- **TASK TO CARRY OUT**
The full listing below is to be written out exactly.

■ ■ ■ ■

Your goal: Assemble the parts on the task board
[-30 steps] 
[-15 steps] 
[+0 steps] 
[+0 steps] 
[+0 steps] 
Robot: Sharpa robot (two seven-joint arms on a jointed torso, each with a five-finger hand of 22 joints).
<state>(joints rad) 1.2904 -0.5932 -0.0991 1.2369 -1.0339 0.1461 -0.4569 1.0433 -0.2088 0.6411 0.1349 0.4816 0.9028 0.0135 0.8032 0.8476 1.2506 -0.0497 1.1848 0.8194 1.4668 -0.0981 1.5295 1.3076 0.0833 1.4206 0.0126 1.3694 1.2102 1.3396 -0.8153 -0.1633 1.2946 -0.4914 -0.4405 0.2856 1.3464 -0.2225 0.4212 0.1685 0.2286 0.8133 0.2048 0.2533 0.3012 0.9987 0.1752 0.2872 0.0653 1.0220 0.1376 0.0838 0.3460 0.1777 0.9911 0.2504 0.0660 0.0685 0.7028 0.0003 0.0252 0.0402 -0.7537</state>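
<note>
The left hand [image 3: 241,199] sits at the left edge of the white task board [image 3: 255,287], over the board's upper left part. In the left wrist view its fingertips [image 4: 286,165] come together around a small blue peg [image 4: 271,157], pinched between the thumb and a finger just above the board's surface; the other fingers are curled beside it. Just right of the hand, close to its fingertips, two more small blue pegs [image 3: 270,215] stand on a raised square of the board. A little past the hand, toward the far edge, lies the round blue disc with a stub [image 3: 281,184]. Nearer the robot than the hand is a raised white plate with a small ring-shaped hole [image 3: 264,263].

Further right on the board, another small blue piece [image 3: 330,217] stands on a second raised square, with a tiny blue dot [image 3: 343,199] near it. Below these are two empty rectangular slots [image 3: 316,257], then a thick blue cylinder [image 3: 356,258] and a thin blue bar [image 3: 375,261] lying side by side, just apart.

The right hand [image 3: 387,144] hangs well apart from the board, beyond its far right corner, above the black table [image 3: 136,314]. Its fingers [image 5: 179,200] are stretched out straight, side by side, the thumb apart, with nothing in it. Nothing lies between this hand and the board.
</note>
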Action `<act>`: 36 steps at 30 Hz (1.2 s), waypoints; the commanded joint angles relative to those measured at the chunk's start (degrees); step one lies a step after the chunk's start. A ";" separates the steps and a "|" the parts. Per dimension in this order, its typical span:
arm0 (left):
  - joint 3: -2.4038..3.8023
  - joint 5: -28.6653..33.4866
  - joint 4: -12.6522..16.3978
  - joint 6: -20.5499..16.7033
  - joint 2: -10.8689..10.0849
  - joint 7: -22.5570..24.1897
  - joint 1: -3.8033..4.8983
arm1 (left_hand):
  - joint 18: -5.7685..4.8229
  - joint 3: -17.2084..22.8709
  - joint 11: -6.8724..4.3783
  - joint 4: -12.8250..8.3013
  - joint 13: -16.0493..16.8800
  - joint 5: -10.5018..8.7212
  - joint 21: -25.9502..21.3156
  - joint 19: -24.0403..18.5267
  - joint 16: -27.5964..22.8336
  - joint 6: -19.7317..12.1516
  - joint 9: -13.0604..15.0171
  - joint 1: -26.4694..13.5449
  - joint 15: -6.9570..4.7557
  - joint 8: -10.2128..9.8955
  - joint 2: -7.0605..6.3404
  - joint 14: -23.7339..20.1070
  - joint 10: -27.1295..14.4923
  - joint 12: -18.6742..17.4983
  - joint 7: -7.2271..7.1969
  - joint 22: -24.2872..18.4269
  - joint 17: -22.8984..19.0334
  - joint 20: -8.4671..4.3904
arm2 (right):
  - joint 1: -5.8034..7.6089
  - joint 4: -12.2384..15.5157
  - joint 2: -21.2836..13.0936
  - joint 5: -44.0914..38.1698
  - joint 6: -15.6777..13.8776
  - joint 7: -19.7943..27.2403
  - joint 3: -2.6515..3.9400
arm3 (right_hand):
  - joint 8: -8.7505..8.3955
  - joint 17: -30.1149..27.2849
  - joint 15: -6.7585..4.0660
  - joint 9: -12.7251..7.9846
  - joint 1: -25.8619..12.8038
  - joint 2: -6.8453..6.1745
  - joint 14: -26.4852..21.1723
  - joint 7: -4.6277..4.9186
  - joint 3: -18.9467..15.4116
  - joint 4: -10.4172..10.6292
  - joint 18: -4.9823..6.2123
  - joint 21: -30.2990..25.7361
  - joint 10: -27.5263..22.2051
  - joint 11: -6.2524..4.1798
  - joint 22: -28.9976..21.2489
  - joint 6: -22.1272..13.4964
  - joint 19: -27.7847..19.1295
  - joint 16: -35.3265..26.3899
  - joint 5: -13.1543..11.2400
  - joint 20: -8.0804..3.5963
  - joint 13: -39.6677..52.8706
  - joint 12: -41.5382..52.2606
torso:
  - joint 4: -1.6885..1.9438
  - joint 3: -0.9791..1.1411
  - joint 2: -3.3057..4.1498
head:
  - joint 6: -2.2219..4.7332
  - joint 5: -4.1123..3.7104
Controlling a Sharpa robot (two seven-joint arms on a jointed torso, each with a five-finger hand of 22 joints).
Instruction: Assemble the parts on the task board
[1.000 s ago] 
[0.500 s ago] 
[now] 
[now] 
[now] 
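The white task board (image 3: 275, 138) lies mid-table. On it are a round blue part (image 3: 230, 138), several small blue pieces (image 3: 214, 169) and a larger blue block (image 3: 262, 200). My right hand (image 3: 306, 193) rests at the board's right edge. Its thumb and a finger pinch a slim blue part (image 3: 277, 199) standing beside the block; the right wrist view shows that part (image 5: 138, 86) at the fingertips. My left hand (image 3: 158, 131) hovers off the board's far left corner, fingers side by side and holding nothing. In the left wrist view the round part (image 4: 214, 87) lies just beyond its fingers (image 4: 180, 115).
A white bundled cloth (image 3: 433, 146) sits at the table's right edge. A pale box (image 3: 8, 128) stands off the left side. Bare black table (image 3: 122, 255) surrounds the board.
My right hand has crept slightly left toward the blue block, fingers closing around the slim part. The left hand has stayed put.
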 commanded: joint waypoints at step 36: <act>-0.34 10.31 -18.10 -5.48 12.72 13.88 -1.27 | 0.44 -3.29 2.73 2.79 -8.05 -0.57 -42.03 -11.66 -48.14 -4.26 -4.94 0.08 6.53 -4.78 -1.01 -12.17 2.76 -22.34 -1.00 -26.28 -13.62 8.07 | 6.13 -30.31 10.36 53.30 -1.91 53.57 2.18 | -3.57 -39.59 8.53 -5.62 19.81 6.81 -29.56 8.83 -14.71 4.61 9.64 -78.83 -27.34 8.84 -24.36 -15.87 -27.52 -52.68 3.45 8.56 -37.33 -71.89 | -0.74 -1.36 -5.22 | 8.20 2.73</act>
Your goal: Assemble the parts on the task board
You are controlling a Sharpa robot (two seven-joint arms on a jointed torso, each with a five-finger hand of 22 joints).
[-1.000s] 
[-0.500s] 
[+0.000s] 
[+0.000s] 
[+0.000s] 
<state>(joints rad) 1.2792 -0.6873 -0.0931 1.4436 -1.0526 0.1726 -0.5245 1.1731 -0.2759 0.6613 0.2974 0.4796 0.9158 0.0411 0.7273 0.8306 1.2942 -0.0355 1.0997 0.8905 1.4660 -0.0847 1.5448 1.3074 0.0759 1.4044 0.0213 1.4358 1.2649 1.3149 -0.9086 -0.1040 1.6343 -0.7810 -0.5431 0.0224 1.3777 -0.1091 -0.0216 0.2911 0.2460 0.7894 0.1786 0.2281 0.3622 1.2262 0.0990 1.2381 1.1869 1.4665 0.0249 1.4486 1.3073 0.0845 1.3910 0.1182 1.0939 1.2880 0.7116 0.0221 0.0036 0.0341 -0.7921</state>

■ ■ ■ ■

- **ANSWER TO THIS TASK**
Your goal: Assemble the parts on the task board
[-30 steps] 
[-15 steps] 
[+0 steps] 
[+0 steps] 
[+0 steps] 
Robot: Sharpa robot (two seven-joint arms on a jointed torso, each with a five-finger hand of 22 joints).
<state>(joints rad) 1.2904 -0.5932 -0.0991 1.2369 -1.0339 0.1461 -0.4569 1.0433 -0.2088 0.6411 0.1349 0.4816 0.9028 0.0135 0.8032 0.8476 1.2506 -0.0497 1.1848 0.8194 1.4668 -0.0981 1.5295 1.3076 0.0833 1.4206 0.0126 1.3694 1.2102 1.3396 -0.8153 -0.1633 1.2946 -0.4914 -0.4405 0.2856 1.3464 -0.2225 0.4212 0.1685 0.2286 0.8133 0.2048 0.2533 0.3012 0.9987 0.1752 0.2872 0.0653 1.0220 0.1376 0.0838 0.3460 0.1777 0.9911 0.2504 0.0660 0.0685 0.7028 0.0003 0.0252 0.0402 -0.7537</state>
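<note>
The left hand [image 3: 241,199] sits at the left edge of the white task board [image 3: 255,287], over the board's upper left part. In the left wrist view its fingertips [image 4: 286,165] come together around a small blue peg [image 4: 271,157], pinched between the thumb and a finger just above the board's surface; the other fingers are curled beside it. Just right of the hand, close to its fingertips, two more small blue pegs [image 3: 270,215] stand on a raised square of the board. A little past the hand, toward the far edge, lies the round blue disc with a stub [image 3: 281,184]. Nearer the robot than the hand is a raised white plate with a small ring-shaped hole [image 3: 264,263].

Further right on the board, another small blue piece [image 3: 330,217] stands on a second raised square, with a tiny blue dot [image 3: 343,199] near it. Below these are two empty rectangular slots [image 3: 316,257], then a thick blue cylinder [image 3: 356,258] and a thin blue bar [image 3: 375,261] lying side by side, just apart.

The right hand [image 3: 387,144] hangs well apart from the board, beyond its far right corner, above the black table [image 3: 136,314]. Its fingers [image 5: 179,200] are stretched out straight, side by side, the thumb apart, with nothing in it. Nothing lies between this hand and the board.
</note>
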Action `<act>`: 36 steps at 30 Hz (1.2 s), waypoints; the commanded joint angles relative to those measured at the chunk's start (degrees); step one lies a step after the chunk's start. A ";" separates the steps and a "|" the parts. Per dimension in this order, its typical span:
arm0 (left):
  - joint 3: -2.4038..3.8023
  - joint 5: -28.6653..33.4866
  - joint 4: -12.6522..16.3978
  - joint 6: -20.5499..16.7033
  - joint 2: -10.8689..10.0849
  - joint 7: -22.5570..24.1897
  - joint 1: -3.8033..4.8983
arm1 (left_hand):
  - joint 18: -5.7685..4.8229
  - joint 3: -17.2084..22.8709
  - joint 11: -6.8724..4.3783
  - joint 4: -12.8250..8.3013
  - joint 13: -16.0493..16.8800
  - joint 5: -10.5018..8.7212
  - joint 21: -25.9502..21.3156
  - joint 19: -24.0403..18.5267
  - joint 16: -27.5964..22.8336
  - joint 6: -19.7317..12.1516
  - joint 9: -13.0604..15.0171
  - joint 1: -26.4694..13.5449
  - joint 15: -6.9570..4.7557
  - joint 8: -10.2128..9.8955
  - joint 2: -7.0605..6.3404
  - joint 14: -23.7339..20.1070
  - joint 10: -27.1295..14.4923
  - joint 12: -18.6742..17.4983
  - joint 7: -7.2271..7.1969
  - joint 22: -24.2872..18.4269
  - joint 17: -22.8984..19.0334
  - joint 20: -8.4671..4.3904
arm2 (right):
  - joint 1: -5.8034..7.6089
  - joint 4: -12.2384..15.5157
  - joint 2: -21.2836..13.0936
  - joint 5: -44.0914..38.1698
  - joint 6: -15.6777..13.8776
  - joint 7: -19.7943..27.2403
  - joint 3: -2.6515..3.9400
arm3 (right_hand):
  - joint 8: -8.7505..8.3955
  - joint 17: -30.1149..27.2849
  - joint 15: -6.7585..4.0660
  - joint 9: -12.7251..7.9846
  - joint 1: -25.8619..12.8038
  - joint 2: -6.8453..6.1745
  - joint 14: -26.4852..21.1723
  - joint 7: -4.6277..4.9186
  - joint 3: -18.9467..15.4116
  - joint 4: -10.4172..10.6292
  - joint 18: -4.9823..6.2123
  - joint 21: -30.2990..25.7361
  - joint 10: -27.5263..22.2051
  - joint 11: -6.2524..4.1798
  - joint 22: -28.9976..21.2489
  - joint 6: -22.1272..13.4964
  - joint 19: -27.7847..19.1295
  - joint 16: -35.3265..26.3899
  - joint 5: -13.1543..11.2400
  - joint 20: -8.0804..3.5963
  - joint 13: -39.6677..52.8706
  - joint 12: -41.5382..52.2606
torso:
  - joint 4: -1.6885..1.9438
  - joint 3: -0.9791..1.1411
  - joint 2: -3.3057..4.1498
head:
  - joint 6: -2.2219..4.7332
  - joint 5: -4.1123..3.7104
Controlling a Sharpa robot (two seven-joint arms on a jointed torso, each with a five-finger hand of 22 joints).
Instruction: Assemble the parts on the task board
[1.000 s ago] 
[0.500 s ago] 
[now] 
[now] 
[now] 
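The white task board (image 3: 275, 138) lies mid-table. On it are a round blue part (image 3: 230, 138), several small blue pieces (image 3: 214, 169) and a larger blue block (image 3: 262, 200). My right hand (image 3: 306, 193) rests at the board's right edge. Its thumb and a finger pinch a slim blue part (image 3: 277, 199) standing beside the block; the right wrist view shows that part (image 5: 138, 86) at the fingertips. My left hand (image 3: 158, 131) hovers off the board's far left corner, fingers side by side and holding nothing. In the left wrist view the round part (image 4: 214, 87) lies just beyond its fingers (image 4: 180, 115).
A white bundled cloth (image 3: 433, 146) sits at the table's right edge. A pale box (image 3: 8, 128) stands off the left side. Bare black table (image 3: 122, 255) surrounds the board.
My right hand has crept slightly left toward the blue block, fingers closing around the slim part. The left hand has stayed put.
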 commanded: joint waypoints at step 36: <act>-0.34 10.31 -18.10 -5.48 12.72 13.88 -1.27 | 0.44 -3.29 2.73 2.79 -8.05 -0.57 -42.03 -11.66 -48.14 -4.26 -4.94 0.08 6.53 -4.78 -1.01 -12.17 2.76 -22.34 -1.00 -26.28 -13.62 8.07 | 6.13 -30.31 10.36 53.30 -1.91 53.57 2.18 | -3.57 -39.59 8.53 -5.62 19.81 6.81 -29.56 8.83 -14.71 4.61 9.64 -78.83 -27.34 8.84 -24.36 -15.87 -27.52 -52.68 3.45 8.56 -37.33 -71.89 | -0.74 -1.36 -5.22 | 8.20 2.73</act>
Your goal: Assemble the parts on the task board
You are controlling a Sharpa robot (two seven-joint arms on a jointed torso, each with a five-finger hand of 22 joints).
[-1.000s] 
[-0.500s] 
[+0.000s] 
[+0.000s] 
[+0.000s] 
<state>(joints rad) 1.2792 -0.6873 -0.0931 1.4436 -1.0526 0.1726 -0.5245 1.1731 -0.2759 0.6613 0.2974 0.4796 0.9158 0.0411 0.7273 0.8306 1.2942 -0.0355 1.0997 0.8905 1.4660 -0.0847 1.5448 1.3074 0.0759 1.4044 0.0213 1.4358 1.2649 1.3149 -0.9086 -0.1040 1.6343 -0.7810 -0.5431 0.0224 1.3777 -0.1091 -0.0216 0.2911 0.2460 0.7894 0.1786 0.2281 0.3622 1.2262 0.0990 1.2381 1.1869 1.4665 0.0249 1.4486 1.3073 0.0845 1.3910 0.1182 1.0939 1.2880 0.7116 0.0221 0.0036 0.0341 -0.7921</state>

No more output is given for this exercise.